National Lampoon’s Vacation (Movie Review)

Oma H. Barnett

One of the funniest movies of all time, National Lampoon’s Vacation tells the story of a bungling middle-class man’s quest to provide his family with the ultimate family vacation. Complete with a series of laughable diversions along the way, and great casting that provides for a number of hilarious supporting characters, Vacation is a cult comedy classic. Chevy Chase and Beverly D’Angelo form the perfect married couple comedy duo with a banter that is simply magical, and the comic screenplay is well-written with sequence of never-ending laughter…

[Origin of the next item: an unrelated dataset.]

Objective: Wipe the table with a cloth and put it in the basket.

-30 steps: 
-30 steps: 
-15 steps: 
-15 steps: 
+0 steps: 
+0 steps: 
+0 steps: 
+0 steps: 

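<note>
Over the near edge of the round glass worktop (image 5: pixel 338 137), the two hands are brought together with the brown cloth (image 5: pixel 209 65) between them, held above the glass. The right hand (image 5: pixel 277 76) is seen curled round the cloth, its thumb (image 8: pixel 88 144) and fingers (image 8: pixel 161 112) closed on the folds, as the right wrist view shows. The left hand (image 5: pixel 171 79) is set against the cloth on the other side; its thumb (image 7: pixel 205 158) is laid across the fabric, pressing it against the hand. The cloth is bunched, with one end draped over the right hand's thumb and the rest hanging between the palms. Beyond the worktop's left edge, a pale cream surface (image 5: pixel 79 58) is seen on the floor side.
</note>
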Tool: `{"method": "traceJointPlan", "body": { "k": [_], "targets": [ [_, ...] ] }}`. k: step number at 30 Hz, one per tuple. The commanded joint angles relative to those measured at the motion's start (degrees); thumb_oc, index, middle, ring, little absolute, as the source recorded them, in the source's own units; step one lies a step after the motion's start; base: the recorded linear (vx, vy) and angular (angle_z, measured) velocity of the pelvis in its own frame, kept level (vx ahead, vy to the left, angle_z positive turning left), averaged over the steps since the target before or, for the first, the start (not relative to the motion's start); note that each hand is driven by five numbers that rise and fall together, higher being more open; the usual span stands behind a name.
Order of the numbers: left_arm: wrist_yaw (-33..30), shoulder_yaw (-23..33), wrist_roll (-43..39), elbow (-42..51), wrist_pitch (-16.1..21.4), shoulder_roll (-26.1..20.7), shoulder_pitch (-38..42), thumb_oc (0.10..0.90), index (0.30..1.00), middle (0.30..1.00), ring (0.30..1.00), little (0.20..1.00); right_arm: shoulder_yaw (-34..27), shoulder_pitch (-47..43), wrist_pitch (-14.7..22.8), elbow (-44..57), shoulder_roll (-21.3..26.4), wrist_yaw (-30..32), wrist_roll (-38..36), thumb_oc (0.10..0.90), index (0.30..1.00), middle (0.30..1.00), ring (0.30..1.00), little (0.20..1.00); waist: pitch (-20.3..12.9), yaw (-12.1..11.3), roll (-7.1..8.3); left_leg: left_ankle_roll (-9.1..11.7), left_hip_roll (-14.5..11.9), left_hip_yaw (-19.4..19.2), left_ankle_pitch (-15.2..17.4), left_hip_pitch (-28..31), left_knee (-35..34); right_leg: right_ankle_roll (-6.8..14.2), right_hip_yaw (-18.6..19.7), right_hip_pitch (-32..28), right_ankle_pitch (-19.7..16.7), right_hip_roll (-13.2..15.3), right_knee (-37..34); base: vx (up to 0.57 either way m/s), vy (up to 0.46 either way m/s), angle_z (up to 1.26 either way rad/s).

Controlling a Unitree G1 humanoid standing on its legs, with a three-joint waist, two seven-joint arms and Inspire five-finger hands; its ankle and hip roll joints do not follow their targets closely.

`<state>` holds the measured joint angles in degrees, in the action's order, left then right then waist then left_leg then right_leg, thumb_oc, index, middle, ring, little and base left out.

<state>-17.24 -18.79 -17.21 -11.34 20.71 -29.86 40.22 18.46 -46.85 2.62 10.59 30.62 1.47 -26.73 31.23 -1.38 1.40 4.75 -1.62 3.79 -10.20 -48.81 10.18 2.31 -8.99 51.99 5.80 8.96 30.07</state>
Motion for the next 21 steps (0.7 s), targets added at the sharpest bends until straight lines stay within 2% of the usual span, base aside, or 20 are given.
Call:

When Clark Griswold (Chevy Chase) decides to take his Chicago family on a trip to Wally World, his wife Ellen (Beverly D’Angelo), along with kids Rusty (Anthony Michael Hall) and Audrey (Dana Barron), try to convince him they should fly. But Clark is intent on taking the new “family truckster” (a brand new lemon he recently purchased) on a cross country drive so as to “see America” along the way. Clark wins the argument, and the family sets off on a nefarious and unforgettable excursion across the Fruited Plain. With a non-stop series of disasters – beginning in the driveway – the Griswold family struggles to deal with hubcap thieves, their Cousin Eddie, vibrating hotel beds, a dead aunt, a tortured dog, and Clark’s insistence on viewing the world’s largest pile of dirt.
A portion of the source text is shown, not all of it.